Your answer should consist only of the lines below from the one with "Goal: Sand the" through the one with "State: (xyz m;", copied exactly.
EXERCISE MATERIALS START
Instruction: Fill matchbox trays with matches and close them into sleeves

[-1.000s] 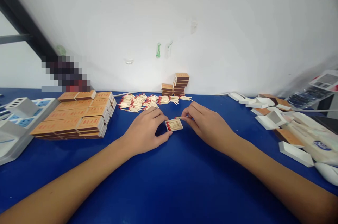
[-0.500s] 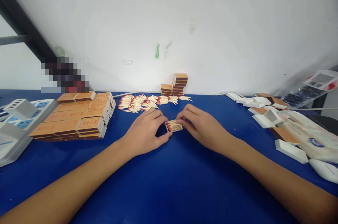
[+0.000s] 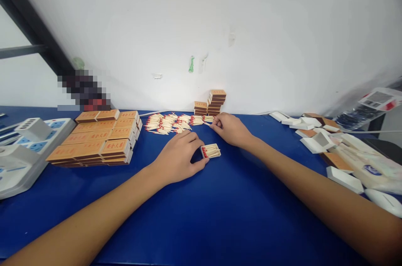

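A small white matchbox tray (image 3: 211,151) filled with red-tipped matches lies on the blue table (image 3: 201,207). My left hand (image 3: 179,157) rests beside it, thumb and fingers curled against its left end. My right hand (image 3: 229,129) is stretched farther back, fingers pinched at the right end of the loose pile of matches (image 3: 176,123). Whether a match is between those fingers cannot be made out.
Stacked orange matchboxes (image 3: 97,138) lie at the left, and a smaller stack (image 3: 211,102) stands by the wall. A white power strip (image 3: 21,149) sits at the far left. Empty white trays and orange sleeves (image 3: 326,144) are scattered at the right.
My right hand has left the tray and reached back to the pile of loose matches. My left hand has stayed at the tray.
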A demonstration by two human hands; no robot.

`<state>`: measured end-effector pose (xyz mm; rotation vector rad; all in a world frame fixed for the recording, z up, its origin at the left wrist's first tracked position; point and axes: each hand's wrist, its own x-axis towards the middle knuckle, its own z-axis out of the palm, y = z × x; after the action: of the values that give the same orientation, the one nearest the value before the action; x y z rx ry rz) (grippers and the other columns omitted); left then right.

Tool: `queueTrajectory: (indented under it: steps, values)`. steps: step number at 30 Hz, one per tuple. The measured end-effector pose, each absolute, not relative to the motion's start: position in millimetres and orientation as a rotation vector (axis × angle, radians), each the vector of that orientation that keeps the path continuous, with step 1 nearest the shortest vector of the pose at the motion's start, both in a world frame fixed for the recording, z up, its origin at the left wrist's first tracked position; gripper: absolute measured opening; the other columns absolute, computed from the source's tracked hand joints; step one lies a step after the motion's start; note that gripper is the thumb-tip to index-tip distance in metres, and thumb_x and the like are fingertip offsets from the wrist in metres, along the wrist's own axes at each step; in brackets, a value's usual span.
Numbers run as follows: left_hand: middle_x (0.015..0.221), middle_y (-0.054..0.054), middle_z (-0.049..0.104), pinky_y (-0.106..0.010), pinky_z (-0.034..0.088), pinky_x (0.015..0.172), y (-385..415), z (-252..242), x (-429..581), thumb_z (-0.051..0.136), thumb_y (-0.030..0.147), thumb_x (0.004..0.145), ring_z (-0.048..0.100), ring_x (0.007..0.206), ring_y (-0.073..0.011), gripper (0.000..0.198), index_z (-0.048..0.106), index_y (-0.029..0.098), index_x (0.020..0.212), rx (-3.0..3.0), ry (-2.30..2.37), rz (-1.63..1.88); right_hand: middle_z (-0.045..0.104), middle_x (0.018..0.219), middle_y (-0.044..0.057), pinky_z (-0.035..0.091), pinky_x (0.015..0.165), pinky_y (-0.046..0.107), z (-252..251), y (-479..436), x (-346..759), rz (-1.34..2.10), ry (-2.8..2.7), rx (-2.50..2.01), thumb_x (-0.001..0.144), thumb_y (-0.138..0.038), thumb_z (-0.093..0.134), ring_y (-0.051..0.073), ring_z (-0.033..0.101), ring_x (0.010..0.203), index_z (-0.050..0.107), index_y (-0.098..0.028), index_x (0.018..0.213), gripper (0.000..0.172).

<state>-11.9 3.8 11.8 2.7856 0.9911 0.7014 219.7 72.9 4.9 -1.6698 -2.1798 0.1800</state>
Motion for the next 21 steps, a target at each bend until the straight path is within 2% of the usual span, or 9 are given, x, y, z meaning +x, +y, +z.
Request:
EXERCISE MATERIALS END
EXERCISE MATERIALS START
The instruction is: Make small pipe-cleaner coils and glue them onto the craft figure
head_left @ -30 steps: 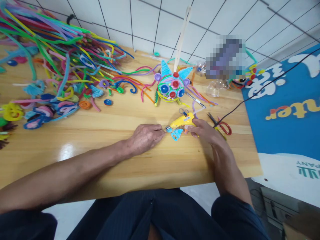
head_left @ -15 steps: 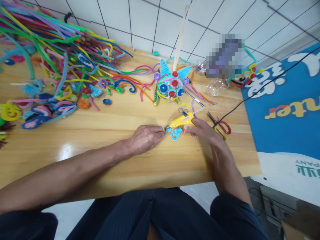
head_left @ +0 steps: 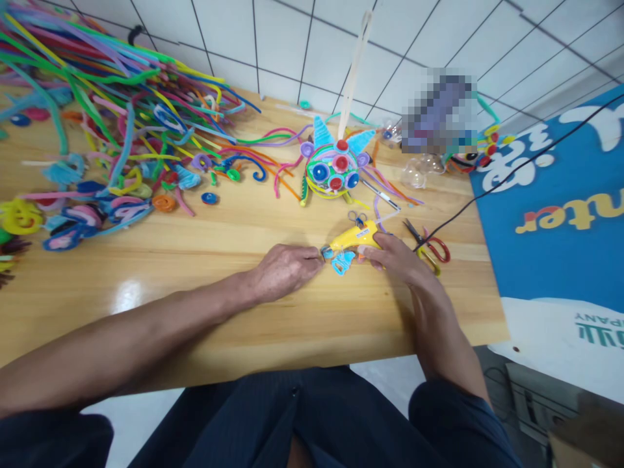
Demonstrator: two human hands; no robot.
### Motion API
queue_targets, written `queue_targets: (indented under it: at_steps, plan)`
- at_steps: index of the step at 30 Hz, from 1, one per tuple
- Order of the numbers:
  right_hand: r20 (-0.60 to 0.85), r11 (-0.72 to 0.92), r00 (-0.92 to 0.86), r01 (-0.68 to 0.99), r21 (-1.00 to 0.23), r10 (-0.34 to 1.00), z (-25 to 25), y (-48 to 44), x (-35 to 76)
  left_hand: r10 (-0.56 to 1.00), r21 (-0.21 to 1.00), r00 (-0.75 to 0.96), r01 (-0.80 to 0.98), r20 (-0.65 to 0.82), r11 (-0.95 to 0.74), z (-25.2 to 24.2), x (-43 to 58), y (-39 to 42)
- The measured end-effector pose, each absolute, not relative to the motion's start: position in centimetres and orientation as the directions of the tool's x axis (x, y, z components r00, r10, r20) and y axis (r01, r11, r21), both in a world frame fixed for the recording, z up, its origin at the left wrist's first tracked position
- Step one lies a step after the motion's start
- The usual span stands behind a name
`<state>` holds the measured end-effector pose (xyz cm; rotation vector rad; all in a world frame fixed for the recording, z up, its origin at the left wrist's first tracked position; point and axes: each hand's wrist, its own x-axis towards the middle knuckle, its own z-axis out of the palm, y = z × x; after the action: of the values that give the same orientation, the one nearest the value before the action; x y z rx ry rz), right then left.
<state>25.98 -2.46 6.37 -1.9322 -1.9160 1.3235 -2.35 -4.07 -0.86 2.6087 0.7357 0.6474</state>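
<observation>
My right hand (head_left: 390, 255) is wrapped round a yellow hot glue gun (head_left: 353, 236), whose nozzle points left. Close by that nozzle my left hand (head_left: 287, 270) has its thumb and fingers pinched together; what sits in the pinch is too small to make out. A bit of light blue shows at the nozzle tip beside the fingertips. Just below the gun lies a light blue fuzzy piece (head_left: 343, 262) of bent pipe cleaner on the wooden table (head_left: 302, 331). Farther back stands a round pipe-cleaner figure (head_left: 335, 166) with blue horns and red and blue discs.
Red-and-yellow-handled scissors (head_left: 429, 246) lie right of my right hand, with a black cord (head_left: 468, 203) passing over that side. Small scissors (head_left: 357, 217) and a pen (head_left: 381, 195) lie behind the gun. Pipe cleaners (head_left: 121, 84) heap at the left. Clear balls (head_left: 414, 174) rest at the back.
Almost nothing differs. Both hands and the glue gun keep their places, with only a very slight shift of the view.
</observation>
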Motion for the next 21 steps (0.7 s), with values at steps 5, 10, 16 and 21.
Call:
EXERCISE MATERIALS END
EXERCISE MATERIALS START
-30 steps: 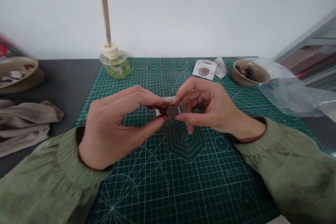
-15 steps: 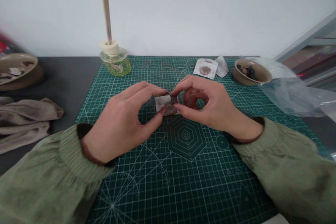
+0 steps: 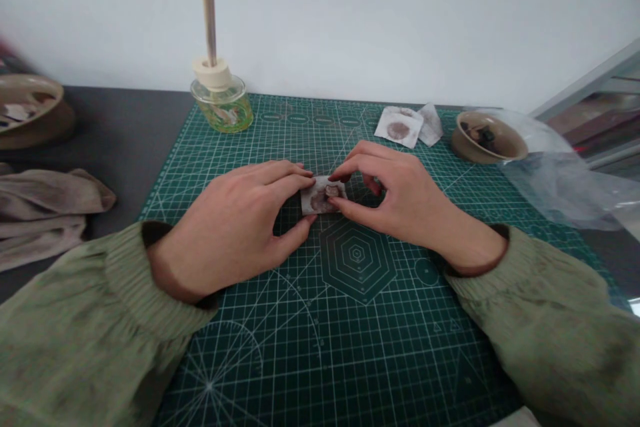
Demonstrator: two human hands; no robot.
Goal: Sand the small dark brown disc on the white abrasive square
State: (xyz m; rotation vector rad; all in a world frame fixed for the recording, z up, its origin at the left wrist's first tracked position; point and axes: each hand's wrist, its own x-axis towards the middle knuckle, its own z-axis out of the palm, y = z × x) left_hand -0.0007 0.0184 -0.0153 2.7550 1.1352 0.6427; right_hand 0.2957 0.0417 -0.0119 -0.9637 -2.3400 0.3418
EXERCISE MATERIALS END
• _OUTPUT BELOW_:
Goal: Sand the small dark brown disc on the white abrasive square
State: (xyz m; rotation vector rad; all in a world frame fixed for the recording, z up, its origin at the left wrist's first tracked position; point and axes: each hand's wrist, its own x-axis towards the middle knuckle, its own z-axis out of the palm, y = z × x) left_hand -0.0007 0.0184 -0.0153 2.7550 1.1352 0.6427; right_hand 0.2957 0.0417 -0.0119 -0.9637 -2.3400 0.3418

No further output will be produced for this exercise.